Task instructions: The pictures do not go in the copy. Reproduce the rest of the entries exactly.

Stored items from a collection

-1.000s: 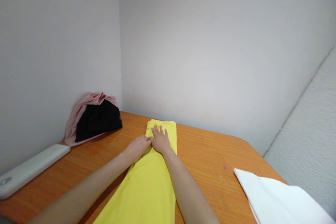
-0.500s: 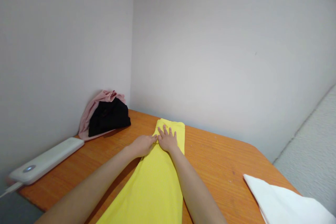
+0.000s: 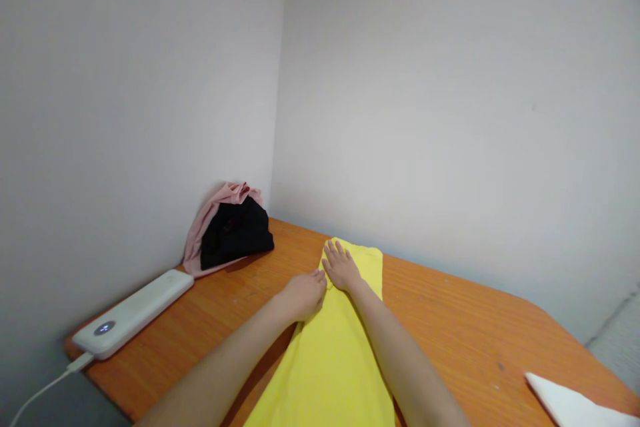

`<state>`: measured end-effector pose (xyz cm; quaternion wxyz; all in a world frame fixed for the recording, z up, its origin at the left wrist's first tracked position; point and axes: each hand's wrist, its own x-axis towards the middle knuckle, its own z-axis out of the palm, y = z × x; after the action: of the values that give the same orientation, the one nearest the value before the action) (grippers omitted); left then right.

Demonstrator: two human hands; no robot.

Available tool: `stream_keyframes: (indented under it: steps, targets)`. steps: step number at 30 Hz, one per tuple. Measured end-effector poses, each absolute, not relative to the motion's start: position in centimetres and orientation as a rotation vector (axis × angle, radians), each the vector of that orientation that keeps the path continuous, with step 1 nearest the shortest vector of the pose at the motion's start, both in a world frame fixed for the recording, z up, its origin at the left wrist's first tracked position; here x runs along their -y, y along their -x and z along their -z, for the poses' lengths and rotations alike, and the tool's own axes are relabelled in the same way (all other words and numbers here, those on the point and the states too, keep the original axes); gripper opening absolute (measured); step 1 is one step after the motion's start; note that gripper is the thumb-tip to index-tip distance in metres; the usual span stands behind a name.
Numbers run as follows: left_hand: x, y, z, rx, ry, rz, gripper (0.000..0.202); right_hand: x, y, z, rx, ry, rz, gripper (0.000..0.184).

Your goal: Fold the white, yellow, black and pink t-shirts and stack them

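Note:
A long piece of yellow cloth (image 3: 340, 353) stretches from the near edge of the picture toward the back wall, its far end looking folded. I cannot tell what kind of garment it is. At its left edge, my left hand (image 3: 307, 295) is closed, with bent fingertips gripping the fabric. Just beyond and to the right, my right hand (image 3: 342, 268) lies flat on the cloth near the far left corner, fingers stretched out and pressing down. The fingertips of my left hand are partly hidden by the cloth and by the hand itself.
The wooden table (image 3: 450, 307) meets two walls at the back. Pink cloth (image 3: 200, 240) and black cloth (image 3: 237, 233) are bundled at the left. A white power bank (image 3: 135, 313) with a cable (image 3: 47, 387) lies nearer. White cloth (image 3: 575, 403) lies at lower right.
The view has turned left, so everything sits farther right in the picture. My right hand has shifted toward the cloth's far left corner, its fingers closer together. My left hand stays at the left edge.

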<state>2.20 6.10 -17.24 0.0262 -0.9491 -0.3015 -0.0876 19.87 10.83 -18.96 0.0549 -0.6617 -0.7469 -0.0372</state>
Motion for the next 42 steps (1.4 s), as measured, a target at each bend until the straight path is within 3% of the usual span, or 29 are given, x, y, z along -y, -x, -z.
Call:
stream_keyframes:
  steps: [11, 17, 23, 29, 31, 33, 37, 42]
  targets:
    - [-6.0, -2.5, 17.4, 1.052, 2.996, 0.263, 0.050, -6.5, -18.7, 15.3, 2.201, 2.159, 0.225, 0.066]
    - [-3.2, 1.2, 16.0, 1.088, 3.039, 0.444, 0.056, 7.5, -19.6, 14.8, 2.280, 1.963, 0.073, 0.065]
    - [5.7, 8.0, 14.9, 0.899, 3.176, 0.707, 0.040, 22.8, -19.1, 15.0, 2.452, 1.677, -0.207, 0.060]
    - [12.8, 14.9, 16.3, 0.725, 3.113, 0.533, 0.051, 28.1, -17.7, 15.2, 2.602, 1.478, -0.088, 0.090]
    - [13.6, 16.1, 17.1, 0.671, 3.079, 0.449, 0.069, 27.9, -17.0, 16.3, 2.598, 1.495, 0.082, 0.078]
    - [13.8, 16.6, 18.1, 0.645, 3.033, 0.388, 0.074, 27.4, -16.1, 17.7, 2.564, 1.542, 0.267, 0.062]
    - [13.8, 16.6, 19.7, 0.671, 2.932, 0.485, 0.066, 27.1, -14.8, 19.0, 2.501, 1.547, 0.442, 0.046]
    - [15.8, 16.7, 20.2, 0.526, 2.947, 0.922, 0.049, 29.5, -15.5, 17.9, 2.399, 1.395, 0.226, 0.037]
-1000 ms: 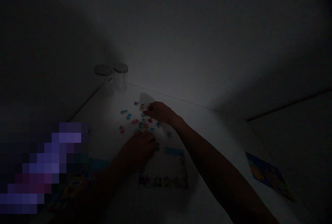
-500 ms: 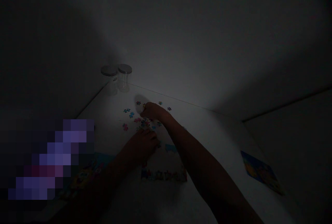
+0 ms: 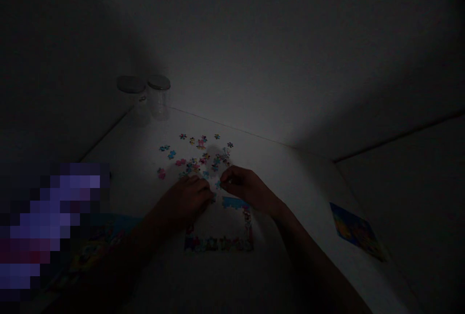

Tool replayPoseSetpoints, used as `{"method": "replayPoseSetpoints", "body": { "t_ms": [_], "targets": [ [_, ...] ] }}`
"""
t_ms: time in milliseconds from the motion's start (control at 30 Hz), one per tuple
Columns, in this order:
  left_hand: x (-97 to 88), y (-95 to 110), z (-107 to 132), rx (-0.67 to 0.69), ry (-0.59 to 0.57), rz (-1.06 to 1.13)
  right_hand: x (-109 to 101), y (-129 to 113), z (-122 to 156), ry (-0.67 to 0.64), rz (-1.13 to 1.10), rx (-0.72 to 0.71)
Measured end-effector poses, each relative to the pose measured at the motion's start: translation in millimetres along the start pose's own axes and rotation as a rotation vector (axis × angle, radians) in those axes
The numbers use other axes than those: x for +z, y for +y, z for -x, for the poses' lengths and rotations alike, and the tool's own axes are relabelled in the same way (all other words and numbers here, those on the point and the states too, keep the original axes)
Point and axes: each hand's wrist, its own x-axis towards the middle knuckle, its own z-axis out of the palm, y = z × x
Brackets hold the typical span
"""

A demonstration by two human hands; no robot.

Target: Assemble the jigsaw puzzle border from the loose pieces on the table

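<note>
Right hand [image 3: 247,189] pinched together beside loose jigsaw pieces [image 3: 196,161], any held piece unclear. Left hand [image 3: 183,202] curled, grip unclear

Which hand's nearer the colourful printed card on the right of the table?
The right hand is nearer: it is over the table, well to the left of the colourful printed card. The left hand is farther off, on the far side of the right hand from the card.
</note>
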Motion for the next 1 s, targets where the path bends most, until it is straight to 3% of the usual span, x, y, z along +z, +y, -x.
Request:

Solution for this exercise:
-1.000s: 
-0.500s: 
+0.000s: 

`<state>`: measured end-effector pose (xyz cm; quaternion wxyz; all in a world frame fixed for the recording, z up, its origin at the left wrist's first tracked position; point and axes: each hand's wrist, its own x-axis towards the middle knuckle, its own z-axis out of the palm, y = z × x; after the action: of the values that give the same orientation, the one nearest the value before the action) (grippers omitted); left then right.

Demonstrator: two human hands; no robot.

Available tool: `stream_keyframes: (indented under it: steps, targets)`. steps: step number at 30 Hz, one per tuple. Measured end-effector poses, each absolute, not relative to the motion's start: position in centimetres and orientation as a rotation vector (axis × angle, radians), each the vector of that orientation that keeps the path continuous, with step 1 nearest the shortest vector of the pose at the motion's start, both in a world frame fixed for the recording, z up, its origin at the left wrist's first tracked position; here x runs along their -y, y along their -x and z along their -z, for the poses' lengths and rotations alike, and the tool's own axes are relabelled in the same way (all other words and numbers here, those on the point and the states too, keep the original axes); gripper opening absolute (measured); step 1 is one step after the motion's start; note that gripper is the thumb-tip to index-tip distance in metres; the usual span stands behind a name.
Numbers run as follows: left_hand: x, y, z, rx, ry, rz, gripper (0.000..0.202); right_hand: x, y, z, rx, ry, rz, gripper (0.000..0.184).

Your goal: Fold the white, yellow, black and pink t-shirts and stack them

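Note:
A long piece of yellow cloth (image 3: 340, 353) stretches from the near edge of the picture toward the back wall, its far end looking folded. I cannot tell what kind of garment it is. At its left edge, my left hand (image 3: 307, 295) is closed, with bent fingertips gripping the fabric. Just beyond and to the right, my right hand (image 3: 342, 268) lies flat on the cloth near the far left corner, fingers stretched out and pressing down. The fingertips of my left hand are partly hidden by the cloth and by the hand itself.
The wooden table (image 3: 450, 307) meets two walls at the back. Pink cloth (image 3: 200, 240) and black cloth (image 3: 237, 233) are bundled at the left. A white power bank (image 3: 135, 313) with a cable (image 3: 47, 387) lies nearer. White cloth (image 3: 575, 403) lies at lower right.
The view has turned left, so everything sits farther right in the picture. My right hand has shifted toward the cloth's far left corner, its fingers closer together. My left hand stays at the left edge.
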
<state>2.20 6.10 -17.24 0.0262 -0.9491 -0.3015 -0.0876 19.87 10.83 -18.96 0.0549 -0.6617 -0.7469 -0.0372</state>
Motion for the next 42 steps (1.4 s), as measured, a target at each bend until the straight path is within 3% of the usual span, or 29 are given, x, y, z along -y, -x, -z.
Call:
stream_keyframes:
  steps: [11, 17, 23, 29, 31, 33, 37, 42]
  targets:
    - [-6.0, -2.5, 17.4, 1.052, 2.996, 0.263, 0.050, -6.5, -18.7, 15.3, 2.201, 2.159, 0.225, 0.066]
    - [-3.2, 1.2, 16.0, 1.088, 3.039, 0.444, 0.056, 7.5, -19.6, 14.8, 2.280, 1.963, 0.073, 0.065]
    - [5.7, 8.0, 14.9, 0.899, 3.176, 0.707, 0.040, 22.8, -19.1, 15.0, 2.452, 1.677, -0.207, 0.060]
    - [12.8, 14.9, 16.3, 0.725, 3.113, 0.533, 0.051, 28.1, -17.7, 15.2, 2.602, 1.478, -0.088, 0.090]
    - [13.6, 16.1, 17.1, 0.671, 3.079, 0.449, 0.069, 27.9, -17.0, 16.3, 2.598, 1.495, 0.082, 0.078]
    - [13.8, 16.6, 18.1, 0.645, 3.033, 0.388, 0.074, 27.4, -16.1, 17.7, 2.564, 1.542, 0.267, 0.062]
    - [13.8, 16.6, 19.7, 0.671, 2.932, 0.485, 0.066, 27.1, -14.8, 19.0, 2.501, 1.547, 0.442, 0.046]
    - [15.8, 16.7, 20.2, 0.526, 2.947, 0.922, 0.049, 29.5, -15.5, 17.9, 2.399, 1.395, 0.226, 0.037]
-1000 ms: 
-500 ms: 
+0 ms: 

Tool replayPoseSetpoints, used as `{"method": "replayPoseSetpoints", "body": { "t_ms": [_], "targets": [ [_, ...] ] }}`
"""
t_ms: time in milliseconds from the motion's start (control at 30 Hz), one per tuple
Columns, in this order:
  left_hand: x (-97 to 88), y (-95 to 110), z (-107 to 132), rx (-0.67 to 0.69), ry (-0.59 to 0.57), rz (-1.06 to 1.13)
  right_hand: x (-109 to 101), y (-129 to 113), z (-122 to 156), ry (-0.67 to 0.64), rz (-1.13 to 1.10), rx (-0.72 to 0.71)
Measured end-effector poses, each relative to the pose measured at the motion's start: translation in millimetres along the start pose's own axes and rotation as a rotation vector (axis × angle, radians) in those axes
The numbers use other axes than those: x for +z, y for +y, z for -x, for the poses' lengths and rotations alike, and the tool's own axes are relabelled in the same way (all other words and numbers here, those on the point and the states too, keep the original axes)
Point and axes: each hand's wrist, its own x-axis towards the middle knuckle, its own z-axis out of the palm, y = z × x
Brackets hold the typical span
"""

A demonstration by two human hands; no robot.

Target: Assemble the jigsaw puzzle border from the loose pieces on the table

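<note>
Right hand [image 3: 247,189] pinched together beside loose jigsaw pieces [image 3: 196,161], any held piece unclear. Left hand [image 3: 183,202] curled, grip unclear

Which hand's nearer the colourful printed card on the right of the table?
The right hand is nearer: it is over the table, well to the left of the colourful printed card. The left hand is farther off, on the far side of the right hand from the card.
</note>
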Motion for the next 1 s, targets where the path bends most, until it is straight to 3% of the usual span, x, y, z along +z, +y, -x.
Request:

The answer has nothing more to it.